One of the best arguments in support of free market capitalism is how much capitalism has reduced extreme poverty. Between 1820 and 2015, extreme poverty plummeted from 90% to 10% globally in that span.
This statistic is one of the greatest accomplishments of mankind and should be celebrated as such. However, some argue that this statistic is not the achievement that capitalists say it is. In fact, they argue this graph is wrong and that capitalism has not been the motivator of cutting extreme poverty.
In a paper written by anti-capitalists Jason Hickel and Dylan Sullivan from 2022, they make the case that capitalism has not reduced extreme poverty like we think it has.
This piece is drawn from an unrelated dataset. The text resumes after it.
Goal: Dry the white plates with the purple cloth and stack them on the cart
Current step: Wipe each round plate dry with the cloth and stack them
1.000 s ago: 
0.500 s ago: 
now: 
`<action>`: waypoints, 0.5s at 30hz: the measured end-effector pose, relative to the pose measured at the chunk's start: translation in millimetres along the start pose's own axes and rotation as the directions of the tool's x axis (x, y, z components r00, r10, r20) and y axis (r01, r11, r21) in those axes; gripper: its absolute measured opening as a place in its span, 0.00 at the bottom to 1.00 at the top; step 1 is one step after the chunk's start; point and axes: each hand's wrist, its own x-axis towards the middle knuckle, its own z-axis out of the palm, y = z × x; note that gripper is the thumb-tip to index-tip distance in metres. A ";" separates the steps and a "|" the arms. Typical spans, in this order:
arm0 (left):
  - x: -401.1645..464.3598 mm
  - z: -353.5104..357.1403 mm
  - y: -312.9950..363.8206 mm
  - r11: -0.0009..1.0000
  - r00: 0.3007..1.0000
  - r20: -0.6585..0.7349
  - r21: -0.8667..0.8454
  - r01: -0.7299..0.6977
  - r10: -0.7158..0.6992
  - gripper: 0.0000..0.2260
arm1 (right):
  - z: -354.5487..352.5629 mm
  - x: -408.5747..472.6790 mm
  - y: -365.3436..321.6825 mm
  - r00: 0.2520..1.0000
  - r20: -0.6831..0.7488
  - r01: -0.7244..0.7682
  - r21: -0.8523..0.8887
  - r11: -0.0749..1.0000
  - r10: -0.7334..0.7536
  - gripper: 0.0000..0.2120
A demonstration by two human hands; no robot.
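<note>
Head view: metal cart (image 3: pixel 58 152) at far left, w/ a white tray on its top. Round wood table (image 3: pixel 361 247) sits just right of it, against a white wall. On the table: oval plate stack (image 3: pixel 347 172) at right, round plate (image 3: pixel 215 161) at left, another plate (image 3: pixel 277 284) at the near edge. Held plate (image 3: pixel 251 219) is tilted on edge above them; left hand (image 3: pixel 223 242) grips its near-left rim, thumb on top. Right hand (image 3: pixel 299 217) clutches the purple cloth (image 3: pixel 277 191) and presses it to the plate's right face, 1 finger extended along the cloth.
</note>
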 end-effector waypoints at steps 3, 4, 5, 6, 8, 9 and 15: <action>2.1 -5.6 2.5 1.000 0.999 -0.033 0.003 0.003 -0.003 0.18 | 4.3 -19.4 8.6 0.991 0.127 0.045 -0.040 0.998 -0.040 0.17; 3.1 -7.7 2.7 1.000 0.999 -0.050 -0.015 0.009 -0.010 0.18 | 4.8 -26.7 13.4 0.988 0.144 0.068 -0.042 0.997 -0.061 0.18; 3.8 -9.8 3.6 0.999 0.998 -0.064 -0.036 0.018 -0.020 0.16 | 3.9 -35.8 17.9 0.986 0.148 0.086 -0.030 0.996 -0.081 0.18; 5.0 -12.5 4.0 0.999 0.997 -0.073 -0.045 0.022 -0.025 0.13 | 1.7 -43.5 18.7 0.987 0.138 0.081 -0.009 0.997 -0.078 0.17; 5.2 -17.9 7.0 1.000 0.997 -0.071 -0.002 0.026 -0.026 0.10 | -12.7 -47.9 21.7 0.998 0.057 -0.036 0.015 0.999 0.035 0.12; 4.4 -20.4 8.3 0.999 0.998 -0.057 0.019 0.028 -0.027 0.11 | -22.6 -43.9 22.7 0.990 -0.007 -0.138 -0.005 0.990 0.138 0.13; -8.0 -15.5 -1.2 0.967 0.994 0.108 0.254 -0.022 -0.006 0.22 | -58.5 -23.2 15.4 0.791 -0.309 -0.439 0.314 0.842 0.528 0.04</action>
The authors claim that 90% of the population did not live below extreme poverty line prior to 1820, that the rise of capitalism has deteriorated human welfare, and that socialist or social democratic movements after the rise of capitalism were the drivers behind the decline in extreme poverty.
Admittedly, the paper seems convincing at the surface. Unlike some other papers, the naked eye will not see the many faults. However, giving a second thought and analyzing their metrics will reveal the flaws.
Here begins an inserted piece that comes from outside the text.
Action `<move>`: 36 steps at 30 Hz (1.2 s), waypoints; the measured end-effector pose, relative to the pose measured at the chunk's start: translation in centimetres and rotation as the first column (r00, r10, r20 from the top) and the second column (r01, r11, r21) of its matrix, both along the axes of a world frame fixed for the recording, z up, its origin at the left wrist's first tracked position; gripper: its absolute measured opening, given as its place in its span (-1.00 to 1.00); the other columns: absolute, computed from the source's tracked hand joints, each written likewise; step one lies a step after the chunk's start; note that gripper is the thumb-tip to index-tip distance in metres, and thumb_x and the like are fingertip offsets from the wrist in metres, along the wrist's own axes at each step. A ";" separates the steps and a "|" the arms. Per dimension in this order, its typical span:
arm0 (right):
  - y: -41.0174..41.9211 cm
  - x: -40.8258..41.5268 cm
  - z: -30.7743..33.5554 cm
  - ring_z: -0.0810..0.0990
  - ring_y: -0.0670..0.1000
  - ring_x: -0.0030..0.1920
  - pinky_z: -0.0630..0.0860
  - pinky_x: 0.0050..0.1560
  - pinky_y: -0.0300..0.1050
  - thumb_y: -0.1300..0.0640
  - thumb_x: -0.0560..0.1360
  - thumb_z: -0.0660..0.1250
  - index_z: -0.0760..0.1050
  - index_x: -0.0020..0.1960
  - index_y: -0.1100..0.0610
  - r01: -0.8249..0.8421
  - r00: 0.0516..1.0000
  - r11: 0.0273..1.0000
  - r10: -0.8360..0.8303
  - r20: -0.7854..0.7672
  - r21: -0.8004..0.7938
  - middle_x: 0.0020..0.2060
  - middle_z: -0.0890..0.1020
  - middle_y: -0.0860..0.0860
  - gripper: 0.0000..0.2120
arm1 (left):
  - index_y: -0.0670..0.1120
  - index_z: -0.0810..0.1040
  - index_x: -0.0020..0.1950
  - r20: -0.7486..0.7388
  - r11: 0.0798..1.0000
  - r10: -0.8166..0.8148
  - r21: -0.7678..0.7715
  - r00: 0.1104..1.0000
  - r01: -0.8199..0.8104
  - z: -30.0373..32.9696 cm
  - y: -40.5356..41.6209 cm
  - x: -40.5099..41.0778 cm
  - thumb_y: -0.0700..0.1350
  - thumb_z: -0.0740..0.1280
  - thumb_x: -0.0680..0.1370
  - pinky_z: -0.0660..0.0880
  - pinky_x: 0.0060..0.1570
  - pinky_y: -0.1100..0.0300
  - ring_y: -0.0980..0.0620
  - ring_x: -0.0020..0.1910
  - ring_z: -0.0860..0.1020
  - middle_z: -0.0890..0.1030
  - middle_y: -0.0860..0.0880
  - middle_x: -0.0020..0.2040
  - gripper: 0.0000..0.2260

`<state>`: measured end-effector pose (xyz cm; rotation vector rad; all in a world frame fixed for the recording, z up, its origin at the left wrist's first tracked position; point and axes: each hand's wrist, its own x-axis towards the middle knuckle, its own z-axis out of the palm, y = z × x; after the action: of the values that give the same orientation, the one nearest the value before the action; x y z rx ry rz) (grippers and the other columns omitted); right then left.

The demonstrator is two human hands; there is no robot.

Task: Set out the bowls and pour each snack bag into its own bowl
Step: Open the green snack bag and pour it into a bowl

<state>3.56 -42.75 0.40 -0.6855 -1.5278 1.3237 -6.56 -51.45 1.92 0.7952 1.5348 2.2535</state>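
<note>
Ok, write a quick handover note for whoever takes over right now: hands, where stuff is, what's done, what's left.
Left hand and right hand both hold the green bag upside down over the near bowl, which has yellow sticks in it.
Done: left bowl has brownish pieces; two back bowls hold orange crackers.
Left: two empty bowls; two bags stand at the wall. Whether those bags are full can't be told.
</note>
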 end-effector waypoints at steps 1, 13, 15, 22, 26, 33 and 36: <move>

From the abstract alone, the poor metrics can be seen. The authors define poverty in a relative context. They dismiss the fact that the resources at the time were significantly less than what we currently have thanks to capitalism and focus on the fact that it was possible to obtain the average standard of living without much effort.
This is like arguing it is better to be a farmer living in a mud hut and be happy because it is easy goal to hit than make fifty thousand dollars a year and barely afford rent.
The metric they use is price data to calculate a Basic Needs Poverty Line (BNPL). This consistently allows people to consume 2,100 calories, 50 grams of protein, 34 grams of fat, and various vitamins and minerals per day from the cheapest available foods in addition to other non-food items such as clothing, shelter, fuel, etc. The contents are not narrowly defined but can change as prices change.
The problem with this metric is that they ignore food quality and the quality of goods. For example, modern-day clothes are significantly better than the ones available in 1820 and more abundant. However, their metric does not care since they have clothing either way.
The authors also ignore the decline in child mortality between 1800 and 2021. In 1800, 40% of children died before the age of 5. In 2021, the number has fallen to 3.8 %, a remarkable achievement.
The last point of the paper argues that the major progress in living standards took off during the twentieth century with the rise of the socialist movement, which effectively removes any credibility.
This argument is a causation/correlation fallacy since the socialist states that did see economic progress was despite socialism, not because of it.
Take the Soviet Union. Communists love to point out that Russia went from a backward feudal country to an economic and political powerhouse that rivaled the United States.
However, what they do not realize is that 90% of Soviet technology had western origins, according to Philip Vander Elst. As even Soviet economists admitted, “Collective farms were so inefficient that even by the late 1930s the country fed itself mainly not from the collective farms, where capital investment were greater, but from individual farms and private garden plots lacking tractors and other mechanized equipment.”
In the book Back in the U.S.S.R, the authors look at whether Joseph Stalin’s leadership was necessary for the Soviet economy to achieve industrialization. The authors conclude that Stalin was not necessary for economic progress:
“Therefore, our answer to the ‘Was Stalin Necessary?’ question is a definite ‘no.’ Even though we do not consider the human tragedy of famine, repression and terror, and focus on economic outcomes alone, and even when we make assumptions that are biased in Stalin’s favour, his economic policies underperform the counterfactual. We believe Stalin’s industrialisation should not be used as a success story in development economics, and should instead be studied as an example where brutal reallocation resulted in lower productivity and lower social welfare.”
One example that skeptics of capitalism like economist Richard Wolff argue is that most of extreme poverty reduction came from socialist China. In a video posted on the Gravel Institute’s YouTube channel, he states, “almost of all that reduction in poverty has been in one country: China. Not where American-style capitalism was exported.”
Wolff conveniently ignores that poverty has dramatically decreased even if we exclude China. Within the last few decades, the world has seen dramatic decreases in extreme poverty and people advancing to live at $5.50 a day.
Furthermore, the reduction in poverty in China has not come from the socialist policies that Wolff supports, but rather from introducing market reforms into their economy after Mao Zedong died.
When China began to introduce market reforms in 1978, their economy began to grow 7-12% every year. Under central planning, growth was at an abysmal 2% annually. As more urban laborers entered into the private sector instead of the public sector, the GDP grew exponentially (China’s GDP in 2017 was 24 times as high as it was in 1978). On top of that, China saw extreme poverty reduced from over 700 million to almost nothing thanks to economic liberalization.
The two most socialist countries the world has ever seen did not experience economic progress through socialist policies, but rather through market reforms that the authors of this paper despise.
Despite attempts by anti-capitalists, they cannot refute the fact that capitalism has indeed reduced extreme poverty by as much as 80%. Their poor metrics and causations/correlation fallacies fail at every attempt they make.